■ **TASK DETAILS**
Type the data below again exactly. Omit all pictures.

■ **DATASET EXCERPT**
---
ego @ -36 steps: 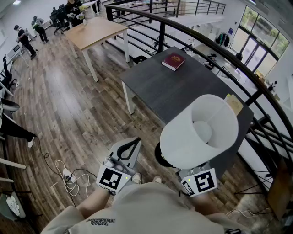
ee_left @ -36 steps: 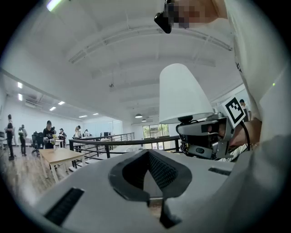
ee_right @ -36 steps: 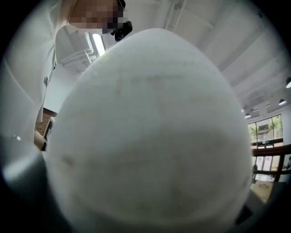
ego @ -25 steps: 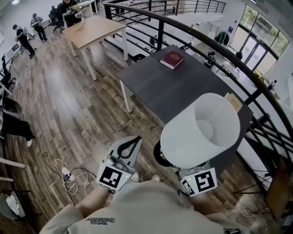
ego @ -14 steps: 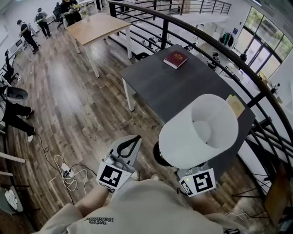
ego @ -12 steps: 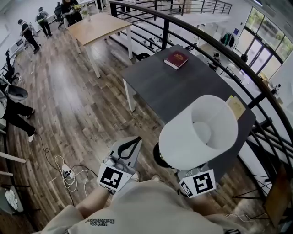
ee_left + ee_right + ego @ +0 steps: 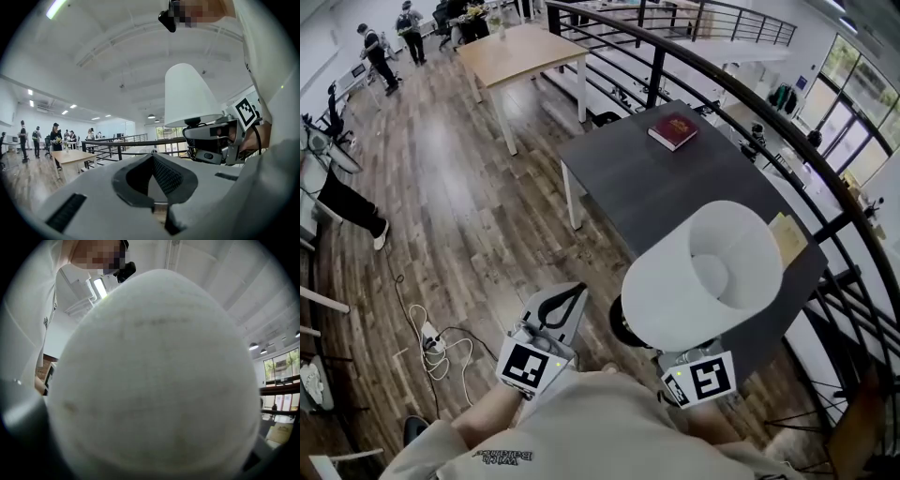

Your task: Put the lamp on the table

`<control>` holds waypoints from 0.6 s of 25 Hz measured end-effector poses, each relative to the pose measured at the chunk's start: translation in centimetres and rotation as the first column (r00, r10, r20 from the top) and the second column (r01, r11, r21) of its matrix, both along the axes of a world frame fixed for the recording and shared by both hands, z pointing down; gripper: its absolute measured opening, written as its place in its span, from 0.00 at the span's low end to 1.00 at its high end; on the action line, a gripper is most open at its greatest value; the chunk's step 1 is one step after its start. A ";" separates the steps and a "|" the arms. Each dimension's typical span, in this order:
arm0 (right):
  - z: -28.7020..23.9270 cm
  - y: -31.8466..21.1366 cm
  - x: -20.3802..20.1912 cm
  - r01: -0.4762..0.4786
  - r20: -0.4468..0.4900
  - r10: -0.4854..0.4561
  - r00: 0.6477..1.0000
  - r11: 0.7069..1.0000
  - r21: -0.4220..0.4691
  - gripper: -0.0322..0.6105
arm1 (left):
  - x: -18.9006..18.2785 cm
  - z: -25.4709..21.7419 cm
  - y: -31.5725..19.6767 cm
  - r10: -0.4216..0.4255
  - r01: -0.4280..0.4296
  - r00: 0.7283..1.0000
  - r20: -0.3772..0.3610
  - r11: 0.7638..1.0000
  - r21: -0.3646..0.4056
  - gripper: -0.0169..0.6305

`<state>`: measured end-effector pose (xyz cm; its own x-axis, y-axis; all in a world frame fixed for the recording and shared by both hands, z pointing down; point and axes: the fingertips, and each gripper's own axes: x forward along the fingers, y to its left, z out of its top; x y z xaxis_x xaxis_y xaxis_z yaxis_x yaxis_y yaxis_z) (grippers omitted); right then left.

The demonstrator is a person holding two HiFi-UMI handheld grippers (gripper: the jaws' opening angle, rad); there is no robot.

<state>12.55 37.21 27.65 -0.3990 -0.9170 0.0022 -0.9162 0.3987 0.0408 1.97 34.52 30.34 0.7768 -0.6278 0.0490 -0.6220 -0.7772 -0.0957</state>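
Observation:
A lamp with a white shade and a black round base hangs above the floor at the near corner of the dark grey table. In the head view the shade hides my right gripper's jaws; only its marker cube shows. The left gripper view shows the right gripper clamped under the shade. The shade fills the right gripper view. My left gripper is held level beside the lamp, jaws shut and empty.
A dark red book lies on the far end of the grey table. A black railing curves behind it. A wooden table stands farther back, with people beyond. White cables lie on the wooden floor at the left.
The lamp and both grippers keep their places in front of the body. The room behind has shifted slightly in the head view.

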 end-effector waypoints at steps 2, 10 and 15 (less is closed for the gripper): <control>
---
■ **ANSWER BELOW**
ego @ -36 steps: 
ee_left @ -36 steps: 
ee_right @ -36 steps: 
ego @ -25 steps: 
ego @ -14 steps: 
ego @ -12 steps: 
ee_left + ee_right + ego @ +0 steps: 

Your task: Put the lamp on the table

`<control>` holds waypoints from 0.6 s of 25 Hz measured end-effector poses, each relative to the pose measured at the chunk's start: translation in centimetres and rotation as the first column (r00, r10, r20 from the top) and the second column (r01, r11, r21) of its matrix, both along the axes of a world frame fixed for the recording and shared by both hands, z pointing down; gripper: its absolute measured opening, written as its place in its span, from 0.00 at the span's low end to 1.00 at its high end; on the action line, a gripper is most open at its greatest value; the chunk's step 1 is one step after its start. A ";" separates the steps and a "|" the arms. Each dimension's typical span, in this order:
arm0 (right):
  - z: -28.7020..23.9270 cm
  - y: -31.8466..21.1366 cm
  - x: -20.3802..20.1912 cm
  - r01: -0.4762..0.4786
  - r20: -0.4468..0.4900
  - r10: -0.4854..0.4561
  - r00: 0.6477..1.0000
  - r11: 0.7069..1.0000
  - r21: -0.4220..0.4691
  - gripper: -0.0322..0.6105
arm1 (left):
  - x: -18.9006..18.2785 cm
  - z: -25.4709..21.7419 cm
  - y: -31.5725..19.6767 cm
  - r10: -0.4216..0.4255
  - r01: -0.4280..0.4296
  - r00: 0.7283..1.0000
  - r20: -0.3772..0.3610
  - r11: 0.7638..1.0000
  - r21: -0.3646..0.4056
  - gripper: -0.0169..0.6305

`<state>`: measured end-effector pose (xyz cm; its own x-axis, y-axis; all in a world frame fixed for the recording and shared by both hands, z pointing down; point and axes: the fingertips, and each gripper's own axes: x forward along the fingers, y to its left, z out of its top; x y z xaxis_x xaxis_y xaxis_z yaxis_x yaxis_y yaxis_z) (grippers omitted); right then left.

The demonstrator is a person holding two HiFi-UMI handheld grippers (gripper: the jaws' opening angle, rad); there is no robot.

<state>12.55 37.21 27.65 -0.3990 -0.9170 0.0022 -0.9162 0.3987 0.0408 1.97 34.52 30.34 0.7768 -0.6278 0.0490 -0.6220 -0.7772 -0.0957</state>
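Observation:
A lamp with a white shade and a black round base hangs above the floor at the near corner of the dark grey table. In the head view the shade hides my right gripper's jaws; only its marker cube shows. The left gripper view shows the right gripper clamped under the shade. The shade fills the right gripper view. My left gripper is held level beside the lamp, jaws shut and empty.
A dark red book lies on the far end of the grey table. A black railing curves behind it. A wooden table stands farther back, with people beyond. White cables lie on the wooden floor at the left.
The lamp and both grippers keep their places in front of the body. The room behind has shifted slightly in the head view.
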
 end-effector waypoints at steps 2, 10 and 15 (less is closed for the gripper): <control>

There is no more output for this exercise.